Moving into the more technical area, management control business strategy. They have privilege access to capital, they decide how much the company pays their salary before paying the shareholder. Moreover, they make a decision about how they deploy capital, how they get it, and how they use it – dividend policy, use of debt, capital allocation. To assess whether management practices the best decision for shareholders and businesses, we need to examine those matrices.
Before getting too technical, lets take a look the fundamental things for a while.
In Shareholder Shoe: Good Corporate Governance is about Integrity and Honesty
This is our first catch.
Ideally, the manager should be extremely competent and at the same time has integrity and honesty. But this kind is rare. Therefore, if we have to choose, we choose integrity over competency. Which one you will invest your money in if the choice is limited? To the one who has competency and experience but lacks integrity or the one who – yeah, average – but has the integrity as his identity.

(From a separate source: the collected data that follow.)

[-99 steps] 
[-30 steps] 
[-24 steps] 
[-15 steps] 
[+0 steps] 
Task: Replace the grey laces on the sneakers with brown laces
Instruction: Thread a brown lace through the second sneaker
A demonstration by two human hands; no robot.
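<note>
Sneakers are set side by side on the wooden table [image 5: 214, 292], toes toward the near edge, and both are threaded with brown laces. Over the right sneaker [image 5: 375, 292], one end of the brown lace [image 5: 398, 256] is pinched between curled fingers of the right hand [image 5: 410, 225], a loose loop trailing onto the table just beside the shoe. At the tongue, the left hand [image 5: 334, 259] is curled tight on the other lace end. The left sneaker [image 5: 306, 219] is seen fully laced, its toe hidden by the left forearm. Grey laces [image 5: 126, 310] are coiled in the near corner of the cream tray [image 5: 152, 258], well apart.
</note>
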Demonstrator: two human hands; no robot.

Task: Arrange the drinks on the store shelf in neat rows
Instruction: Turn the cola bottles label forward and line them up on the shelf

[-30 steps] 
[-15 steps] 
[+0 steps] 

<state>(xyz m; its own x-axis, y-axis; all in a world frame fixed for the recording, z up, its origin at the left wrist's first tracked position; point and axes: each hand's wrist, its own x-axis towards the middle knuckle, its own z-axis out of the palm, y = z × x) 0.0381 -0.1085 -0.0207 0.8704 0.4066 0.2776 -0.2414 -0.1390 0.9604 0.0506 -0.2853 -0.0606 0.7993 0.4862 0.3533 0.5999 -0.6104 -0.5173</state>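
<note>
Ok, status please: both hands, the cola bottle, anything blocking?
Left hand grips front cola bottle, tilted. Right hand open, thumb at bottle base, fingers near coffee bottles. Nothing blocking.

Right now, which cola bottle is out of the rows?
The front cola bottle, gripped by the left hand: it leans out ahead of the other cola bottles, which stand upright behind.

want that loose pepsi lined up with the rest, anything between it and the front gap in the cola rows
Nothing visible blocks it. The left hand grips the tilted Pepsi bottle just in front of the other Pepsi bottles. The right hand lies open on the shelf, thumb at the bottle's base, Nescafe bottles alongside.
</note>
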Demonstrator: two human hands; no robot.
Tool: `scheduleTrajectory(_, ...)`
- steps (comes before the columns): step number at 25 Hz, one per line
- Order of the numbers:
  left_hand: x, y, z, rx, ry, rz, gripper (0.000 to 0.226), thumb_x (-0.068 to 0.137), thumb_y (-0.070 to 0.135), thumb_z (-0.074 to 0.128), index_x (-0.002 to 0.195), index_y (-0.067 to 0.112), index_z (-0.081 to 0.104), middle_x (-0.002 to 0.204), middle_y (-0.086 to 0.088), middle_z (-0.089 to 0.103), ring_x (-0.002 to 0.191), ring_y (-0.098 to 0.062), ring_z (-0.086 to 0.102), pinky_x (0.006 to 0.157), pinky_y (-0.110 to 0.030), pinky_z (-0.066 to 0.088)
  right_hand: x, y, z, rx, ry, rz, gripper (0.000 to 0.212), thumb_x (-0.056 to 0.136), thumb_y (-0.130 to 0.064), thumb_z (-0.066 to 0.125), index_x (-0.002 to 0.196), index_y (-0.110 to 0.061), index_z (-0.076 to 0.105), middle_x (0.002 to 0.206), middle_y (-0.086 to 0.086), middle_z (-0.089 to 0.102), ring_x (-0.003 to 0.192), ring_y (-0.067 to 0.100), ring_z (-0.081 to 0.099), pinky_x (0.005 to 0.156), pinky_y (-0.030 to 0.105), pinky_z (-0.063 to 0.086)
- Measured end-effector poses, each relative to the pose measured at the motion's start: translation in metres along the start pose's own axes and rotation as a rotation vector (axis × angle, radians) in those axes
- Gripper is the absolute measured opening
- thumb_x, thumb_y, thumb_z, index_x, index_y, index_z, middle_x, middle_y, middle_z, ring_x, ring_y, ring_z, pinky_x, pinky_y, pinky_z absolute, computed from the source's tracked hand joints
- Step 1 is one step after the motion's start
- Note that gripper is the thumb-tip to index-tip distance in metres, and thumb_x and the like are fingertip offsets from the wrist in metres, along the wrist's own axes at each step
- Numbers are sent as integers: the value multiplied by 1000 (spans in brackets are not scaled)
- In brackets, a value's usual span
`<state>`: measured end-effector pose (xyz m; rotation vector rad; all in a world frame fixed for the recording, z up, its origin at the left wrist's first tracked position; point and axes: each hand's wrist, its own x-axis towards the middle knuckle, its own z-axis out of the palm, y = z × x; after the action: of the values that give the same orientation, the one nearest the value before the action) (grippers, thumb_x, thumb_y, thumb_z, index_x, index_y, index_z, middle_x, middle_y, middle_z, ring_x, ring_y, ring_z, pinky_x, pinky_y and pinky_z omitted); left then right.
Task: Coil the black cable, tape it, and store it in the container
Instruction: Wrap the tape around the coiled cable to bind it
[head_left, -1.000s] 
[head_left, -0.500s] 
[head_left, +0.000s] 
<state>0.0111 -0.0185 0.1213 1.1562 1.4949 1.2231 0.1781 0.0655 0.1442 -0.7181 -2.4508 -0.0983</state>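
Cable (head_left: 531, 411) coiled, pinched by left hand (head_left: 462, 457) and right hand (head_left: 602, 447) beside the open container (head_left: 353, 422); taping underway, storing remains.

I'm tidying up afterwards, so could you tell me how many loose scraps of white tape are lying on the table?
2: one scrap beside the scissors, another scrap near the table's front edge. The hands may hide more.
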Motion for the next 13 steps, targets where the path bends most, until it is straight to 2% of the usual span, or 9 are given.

Integrity is works and acts in shareholder and firm’s shoes.
Maybe that definition is less formal and less textbook doesn’t matter. Indeed, we aren’t good at defining something formally so let us give you examples.
Look at Disney, it has a great economic moat (sustainable business advantage) – strong balance sheet, pay a dividend. Our problem is when the revenue and earnings hit severely by pandemic (thus dividend is trimmed), the management still gets the bonus paid at pra-corona level, as if nothing happens.
Another example is Starbuck – the coffee maker is in expansion mode – opening a new flagship location every year – but the management dried up the retained earnings to fund its stock buyback and dividend (for their favor), detail here.
You’re right. There are several listed companies that worse than those two, but it will be too technical – we will talk about it later.
Let’s move to the second criteria (remember, never invest in the business if the first criteria don’t meet)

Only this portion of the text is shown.